Understanding and improving product offering
As we started working with more individual customers and teams to understand their requirements and pain points, we have improved our features and offerings to benefit the end user.
Some of the key features that we have built are:
- Segmind datastore - Managed datastore enables the users to seamlessly work with the data and share it among teams, while optimizing for costs and data storage inefficiencies.
- Instance sharing - Team members wanted a share feature to work collaboratively. So, we have introduced an Instance Sharing feature, wherein you can share your entire instance with your collaborator.
- Recipes - This is a new feature we’re very excited about. Users can directly work on state-of-the-art algorithms in computer vision, NLP, recommendation systems etc. with a single click with our pre-built Recipes feature. No setup required.

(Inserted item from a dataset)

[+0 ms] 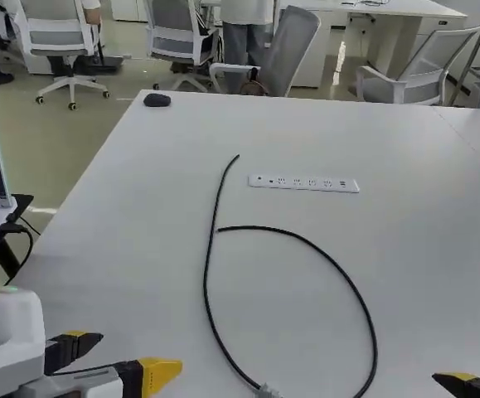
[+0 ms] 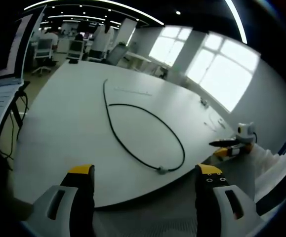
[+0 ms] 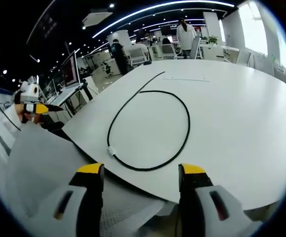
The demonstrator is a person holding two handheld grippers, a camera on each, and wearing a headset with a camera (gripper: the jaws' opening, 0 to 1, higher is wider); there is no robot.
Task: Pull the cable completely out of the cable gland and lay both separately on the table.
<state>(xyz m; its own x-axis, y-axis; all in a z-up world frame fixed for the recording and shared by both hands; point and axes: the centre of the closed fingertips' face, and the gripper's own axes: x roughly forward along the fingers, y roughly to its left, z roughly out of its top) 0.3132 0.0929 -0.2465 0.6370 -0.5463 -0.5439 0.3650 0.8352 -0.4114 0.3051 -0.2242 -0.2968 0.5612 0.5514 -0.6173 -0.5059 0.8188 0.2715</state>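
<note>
Yellow-tipped jaws of the left gripper (image 2: pixel 145 170) stand wide apart, gripping nothing; the right gripper (image 3: pixel 142 169) gapes equally wide and empty. Both hang just off the table's (image 1: pixel 405 249) near edge. Ahead and between them lies the gland (image 1: pixel 266 388), threaded on the cable (image 1: pixel 306 245), which loops away towards a power strip (image 1: pixel 303 183).

A white table (image 1: pixel 405 249) is carrying a black cable (image 1: pixel 205 282), which is lying in a wide loop ahead of the jaws of the left gripper (image 2: pixel 145 170). The cable gland (image 2: pixel 161 171) is sitting on the cable near the table's edge, ahead of the gap between those jaws. A white power strip (image 1: pixel 304 183) and a small dark object (image 1: pixel 157 100) are lying farther ahead, beyond the loop.
</note>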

As we grow, we are looking for larger trends to identify large opportunities for Segmind and in this rapidly evolving market, our strategy is to double down on what's working. While we already have the infrastructure lifecycle managed on Segmind, we want to increase depth in the workflow automation toolset, transitioning from an infra automation to workflow automation.
We also plan to support multiple cloud providers over the next two quarters thereby enabling a true multi-cloud platform that we set out to build.
We strive to continue to work with our users and the wider community to simplify cloud for machine learning. We are fuelled by how fundamentally ML is changing the world around us. There is so much more yet to come.